Home Sales Quicken; Multifamily Starts Idle

Call for single-family houses propels industry

REALTORS are breathing a collective sigh of relief as booming sales of single-family homes rescue the market.

"People were sitting around for a long time, and the [interest] rates are still down," says Marilyn La Rosa, owner of La Rosa Real Estate Inc., near Boston. Now people are buying.

The gridlock of the recession has started to ease. "Pent-up demand from first-time homebuyers who were shut out during the price run-ups during the '80s is over," says Brian Bragg, editor of U.S. Housing Markets, a real estate research publication. "Now they're getting back in and really driving the market."

As starter homes begin to move, owners of those homes can trade up to more expensive properties. "You have to have somebody to buy your house before you can move up to a better one," Mr. Bragg says.

Buyer interest is allowing builders to get construction rolling.

"Last year single-family construction had maybe the 10th-best year in US history," says H. James Brown, director of the Joint Center for Housing Studies of Harvard University. "It's not hard to imagine that 1993 will be the third- or fourth-best year." However, 1992 was also the weakest year for multifamily construction since 1957.

After achieving 1.2 million housing starts in 1992 (an 18 percent increase over '91), the National Association of Home Builders (NAHB) projects 1.32 million starts in 1993, another 10 percent gain.

Inflated and highly speculative home prices that were found on both coasts through the '80s have moderated. "In parts of the country [such as the south and the Midwest] where prices were more closely related to the cost of production, we didn't see as much of a boom, or as much of a correction," says Michael Carliner, a vice president at NAHB. In the central parts of the United States, land prices did not have the upward pressure found on both coasts.

Mortgage interest rates have dropped to two-decade lows, and they are not likely to jump significantly in '93, according to the NAHB and other sources.

"The problem for most people has not been one of affordability, but one of confidence," says David Berson, chief economist for the Federal National Mortgage Association. "Confidence stems primarily from income and job growth, and we haven't seen enough of that to allow low interest rates to fully feed through into housing demand." Shifts boost overall demand

Demographic trends show that many families are hitting the right stage in their lives to buy homes. Harvard University's Joint Center for Housing Studies reports that the homeownership rate stood at 64 percent in 1991, unchanged from '87, and down from the 1980 peak of 65.6 percent. The biggest declines were felt among younger households.

Though the new-home sale price edged up last year, pushing the downpayment up slightly, lender fees and interest rates are down, bringing homeownership costs to 15-year lows. Older, working-age households increasingly have the resources to purchase single-family housing. In fact, given the five-year slowdown in construction, analysts are predicting that a shortage may develop in the next two to three years.
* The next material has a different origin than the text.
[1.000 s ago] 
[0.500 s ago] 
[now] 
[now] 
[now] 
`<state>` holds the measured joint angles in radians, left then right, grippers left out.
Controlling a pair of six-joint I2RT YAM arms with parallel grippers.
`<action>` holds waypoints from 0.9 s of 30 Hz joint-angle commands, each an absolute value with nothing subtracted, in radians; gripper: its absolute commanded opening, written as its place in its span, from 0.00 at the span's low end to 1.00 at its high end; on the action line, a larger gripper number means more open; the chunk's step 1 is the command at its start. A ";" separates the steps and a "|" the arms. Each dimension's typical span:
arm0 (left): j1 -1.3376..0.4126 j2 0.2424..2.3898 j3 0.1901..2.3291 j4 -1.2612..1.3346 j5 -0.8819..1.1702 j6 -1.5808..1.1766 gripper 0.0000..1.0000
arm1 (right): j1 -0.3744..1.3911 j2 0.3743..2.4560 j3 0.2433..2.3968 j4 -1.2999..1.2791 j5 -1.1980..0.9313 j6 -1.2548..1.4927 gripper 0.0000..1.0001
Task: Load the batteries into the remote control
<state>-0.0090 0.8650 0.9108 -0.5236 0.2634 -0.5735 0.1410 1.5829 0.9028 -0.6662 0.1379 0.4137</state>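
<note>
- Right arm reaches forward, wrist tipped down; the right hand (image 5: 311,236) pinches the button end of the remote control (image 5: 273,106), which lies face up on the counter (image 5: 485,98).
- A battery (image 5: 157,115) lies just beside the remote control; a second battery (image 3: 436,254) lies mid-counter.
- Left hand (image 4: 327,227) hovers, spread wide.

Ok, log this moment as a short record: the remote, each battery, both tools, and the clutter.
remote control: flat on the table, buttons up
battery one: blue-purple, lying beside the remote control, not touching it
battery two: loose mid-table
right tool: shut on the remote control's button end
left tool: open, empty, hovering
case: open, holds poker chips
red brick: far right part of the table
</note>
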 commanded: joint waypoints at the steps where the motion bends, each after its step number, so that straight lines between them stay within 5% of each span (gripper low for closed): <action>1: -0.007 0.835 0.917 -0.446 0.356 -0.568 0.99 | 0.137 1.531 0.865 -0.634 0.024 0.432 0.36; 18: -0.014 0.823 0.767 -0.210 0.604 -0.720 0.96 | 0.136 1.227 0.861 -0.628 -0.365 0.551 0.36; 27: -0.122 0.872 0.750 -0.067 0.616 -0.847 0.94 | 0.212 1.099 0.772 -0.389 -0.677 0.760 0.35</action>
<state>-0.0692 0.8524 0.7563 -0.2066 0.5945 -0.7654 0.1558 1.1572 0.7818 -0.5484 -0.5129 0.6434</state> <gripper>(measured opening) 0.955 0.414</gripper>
"Inventory is at its lowest since the interest-rate crunch days of 1981 and '82," says Bragg. "Builders are actually getting sales contracts in hand before they even pull the building permits in many cases. It's almost like a just-in-time inventory."
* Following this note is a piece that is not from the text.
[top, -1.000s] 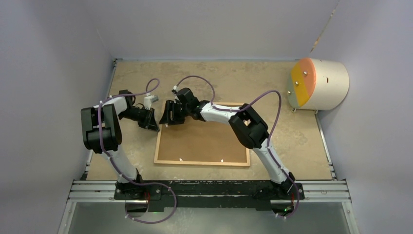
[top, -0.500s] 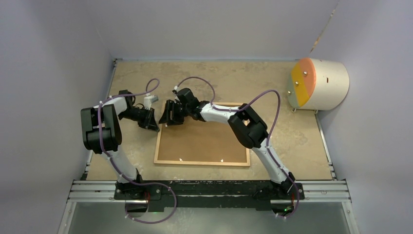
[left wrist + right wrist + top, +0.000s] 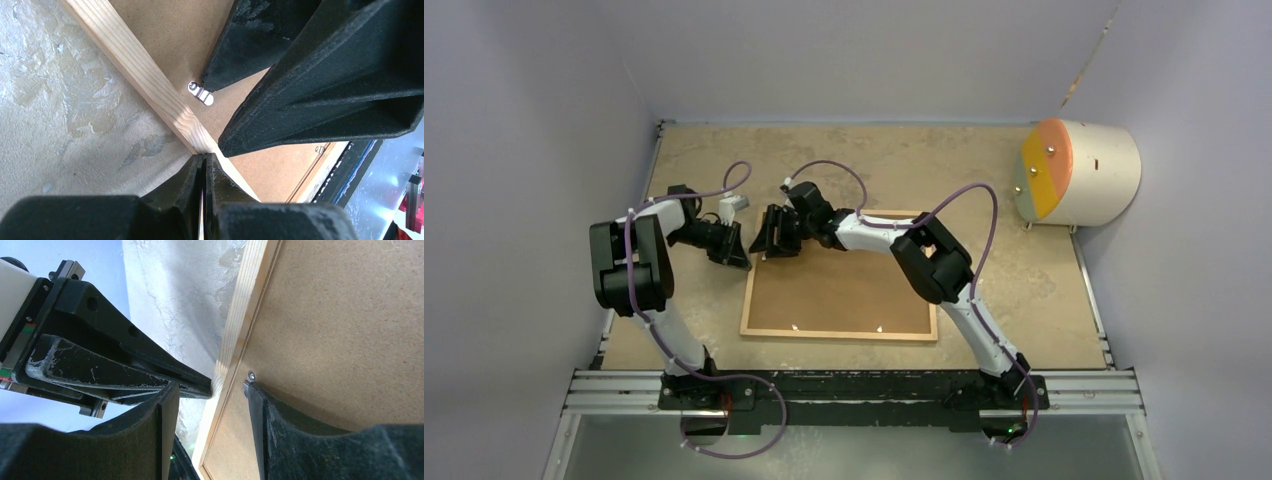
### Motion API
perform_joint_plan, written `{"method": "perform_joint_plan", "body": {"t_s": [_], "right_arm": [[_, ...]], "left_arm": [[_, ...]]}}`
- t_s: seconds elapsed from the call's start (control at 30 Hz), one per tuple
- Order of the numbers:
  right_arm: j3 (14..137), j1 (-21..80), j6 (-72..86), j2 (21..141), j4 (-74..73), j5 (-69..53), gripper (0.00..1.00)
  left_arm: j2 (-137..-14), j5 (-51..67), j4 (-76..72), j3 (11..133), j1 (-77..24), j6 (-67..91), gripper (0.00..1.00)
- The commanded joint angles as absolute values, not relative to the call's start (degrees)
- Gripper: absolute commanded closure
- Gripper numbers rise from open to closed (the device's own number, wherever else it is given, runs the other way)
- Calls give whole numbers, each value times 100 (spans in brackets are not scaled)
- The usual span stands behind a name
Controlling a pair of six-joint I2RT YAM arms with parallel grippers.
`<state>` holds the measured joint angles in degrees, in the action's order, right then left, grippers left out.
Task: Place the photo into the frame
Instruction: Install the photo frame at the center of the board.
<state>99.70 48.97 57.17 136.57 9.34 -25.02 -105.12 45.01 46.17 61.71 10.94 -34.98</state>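
The frame (image 3: 839, 335) lies face-down, long axis left-right; left claw (image 3: 204, 160) pinched closed at its edge, right claw (image 3: 211, 388) parted.

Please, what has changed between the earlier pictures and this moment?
The right arm eased slightly to the left, with the right hand kept open over the frame's far-left corner. Nothing was taken hold of or let go. The left hand stayed shut at the frame's left edge, and the frame did not move.

The mottled beige tabletop (image 3: 904, 160) carries the frame (image 3: 844, 335) lying flat toward the near side, brown backing board (image 3: 844, 290) uppermost. A white drum (image 3: 1099, 170) with an orange-yellow end sits far right.
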Motion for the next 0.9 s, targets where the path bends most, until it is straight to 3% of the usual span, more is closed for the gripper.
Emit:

Land prices may also jump. "Price increases are going to come first in places where there are shortages of developed lots," Carliner says. "The credit crunch over the last few years hasn't really affected construction loans as much as it has affected development loans. The pipeline of land development has really dried up." In some places it takes three or four years to work through the many steps of the permit process. Even a fairly modest increase in demand could wipe out the supply of lots and push pri ces up quickly, Carliner says.

The NAHB reports that through the '90s, about 200,000 mobile homes will be added to the nation's housing supply each year.

While the single-family housing market seems to be thriving, multifamily housing is struggling. A series of factors have joined to keep multifamily construction moving at a record slow pace, including real declines in rents. "Nobody wants to lend for multifamily projects, no matter how good they might look on paper," Bragg says. Nothing like the '80s

From 1992's 174,000 multifamily units completed, the industry may see a 16-percent increase to 202,000 in 1993, Carliner predicts. But that compares poorly to the 510,000 annual completions in the 1980s.

"Multifamily depends very heavily on the formation of new households," says Eric Belsky, economist with the NAHB. "We are seeing people doubling up and people staying home with their parents longer."

After considerable overbuilding in the 1980s, tax reform in 1986 stopped most development of multifamily housing. "Apartments are still available for less than they cost to build - that's why no one is building them," says Hugh Kelly of Landauer Real Estate Counselors.

It will take time to clean up the "residue of the massive multifamily building boom" of the mid-'80s, Bragg says. "And for-sale housing is affordable for the first time in many years, so that has lessened the demand for rentals."

But low prices for single-family homes may not be around for too long. In addition to the potentially volatile prices for ready-to-build, developed lots, the costs of building materials are already rising. "Increases in prices of building materials will be passed along," Carliner says.